È chiaro che il nostro no alla violenza nei confronti delle persone con disabilità ha un carattere cogente, dettato proprio dalla loro innegabile fragilità, ma non posso nascondere che recentemente ho incontrato persone analoghe a quelle elencate dalla legge che si trovano in situazioni e condizioni di forza e privilegio che sfuggono a molti altri. In certi casi sembra quasi un punto di forza: una volta fatto outing tutta la stampa si schiera con loro; le porte di Tv e spettacolo si spalancano per molti di loro; la capacità di creare reti e sostenersi reciprocamente, tra di loro, è un segnale forte di amicizia che sfida ostacoli vecchi, che oggi per lo più sono scomparsi. Anche tra loro c’è chi soffre violenza, ma questo accade in ambienti che sono di per sé emarginanti; pronti a fare violenza non solo a loro ma a chiunque appaia loro più debole, come molti episodi recenti hanno mostrato. Questa legge aiuterà molti di loro a recuperare sicurezza e determinazione, speriamo solo che non diventi un boomerang per gli altri…
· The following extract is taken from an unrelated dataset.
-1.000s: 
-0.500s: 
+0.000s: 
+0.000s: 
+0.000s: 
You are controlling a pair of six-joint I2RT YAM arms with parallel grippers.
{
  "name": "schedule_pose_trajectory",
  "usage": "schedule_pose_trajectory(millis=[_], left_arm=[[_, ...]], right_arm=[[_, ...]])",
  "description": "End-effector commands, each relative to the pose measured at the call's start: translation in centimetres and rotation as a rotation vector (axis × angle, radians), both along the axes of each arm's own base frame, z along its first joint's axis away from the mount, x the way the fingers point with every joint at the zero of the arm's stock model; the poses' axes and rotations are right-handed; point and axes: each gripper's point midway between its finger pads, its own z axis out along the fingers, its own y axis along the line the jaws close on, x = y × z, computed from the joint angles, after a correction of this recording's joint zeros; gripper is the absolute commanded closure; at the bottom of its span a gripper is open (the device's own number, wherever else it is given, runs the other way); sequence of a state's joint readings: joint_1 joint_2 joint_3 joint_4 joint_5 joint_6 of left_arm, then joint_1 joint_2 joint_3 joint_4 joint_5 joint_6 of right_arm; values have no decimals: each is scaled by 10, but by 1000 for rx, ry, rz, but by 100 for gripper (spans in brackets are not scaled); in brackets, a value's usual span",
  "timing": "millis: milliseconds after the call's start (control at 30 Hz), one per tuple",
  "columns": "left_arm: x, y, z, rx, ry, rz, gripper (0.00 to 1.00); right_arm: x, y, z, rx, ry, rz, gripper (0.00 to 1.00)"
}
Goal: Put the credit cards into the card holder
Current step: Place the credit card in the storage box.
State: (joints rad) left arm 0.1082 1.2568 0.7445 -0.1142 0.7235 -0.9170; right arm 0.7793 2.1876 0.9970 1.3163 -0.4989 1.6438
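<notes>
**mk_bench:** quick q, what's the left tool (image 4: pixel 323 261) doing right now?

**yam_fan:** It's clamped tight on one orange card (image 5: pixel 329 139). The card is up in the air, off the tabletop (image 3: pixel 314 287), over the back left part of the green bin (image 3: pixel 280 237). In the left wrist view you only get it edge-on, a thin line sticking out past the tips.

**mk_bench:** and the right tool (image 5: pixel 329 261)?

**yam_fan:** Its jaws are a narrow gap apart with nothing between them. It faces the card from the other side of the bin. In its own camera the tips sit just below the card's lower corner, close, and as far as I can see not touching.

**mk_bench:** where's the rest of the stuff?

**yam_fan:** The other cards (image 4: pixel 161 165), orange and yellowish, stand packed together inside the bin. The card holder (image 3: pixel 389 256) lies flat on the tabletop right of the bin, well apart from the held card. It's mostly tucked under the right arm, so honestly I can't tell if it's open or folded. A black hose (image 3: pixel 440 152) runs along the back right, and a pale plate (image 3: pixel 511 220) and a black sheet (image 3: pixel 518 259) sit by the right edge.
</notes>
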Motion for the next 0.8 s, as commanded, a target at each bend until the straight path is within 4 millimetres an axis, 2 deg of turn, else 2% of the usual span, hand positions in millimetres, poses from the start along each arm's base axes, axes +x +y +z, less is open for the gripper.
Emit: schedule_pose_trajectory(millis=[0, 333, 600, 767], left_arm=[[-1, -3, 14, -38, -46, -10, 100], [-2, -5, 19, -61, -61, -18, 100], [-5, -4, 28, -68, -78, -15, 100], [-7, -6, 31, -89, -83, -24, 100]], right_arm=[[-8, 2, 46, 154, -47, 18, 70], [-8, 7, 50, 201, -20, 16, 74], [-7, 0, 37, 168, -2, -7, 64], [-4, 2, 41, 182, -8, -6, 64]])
Ed è proprio a questo potenziale modo di interpretare la legge che va oltre il desiderio di combattere i pregiudizi che penalizzano persone omosessuali e transessuali sottoposte a ingiuste discriminazioni, che il Senato dovrà offrire risposte nuove, con argomentazioni solide che sappiano difendere ogni persona che versa in una condizione di disagio, senza per questo pretendere di ridefinire la natura umana, che conserva i suoi ritmi e le sue leggi e chiede solo di essere accolta e coltivata nel miglior modo possibile.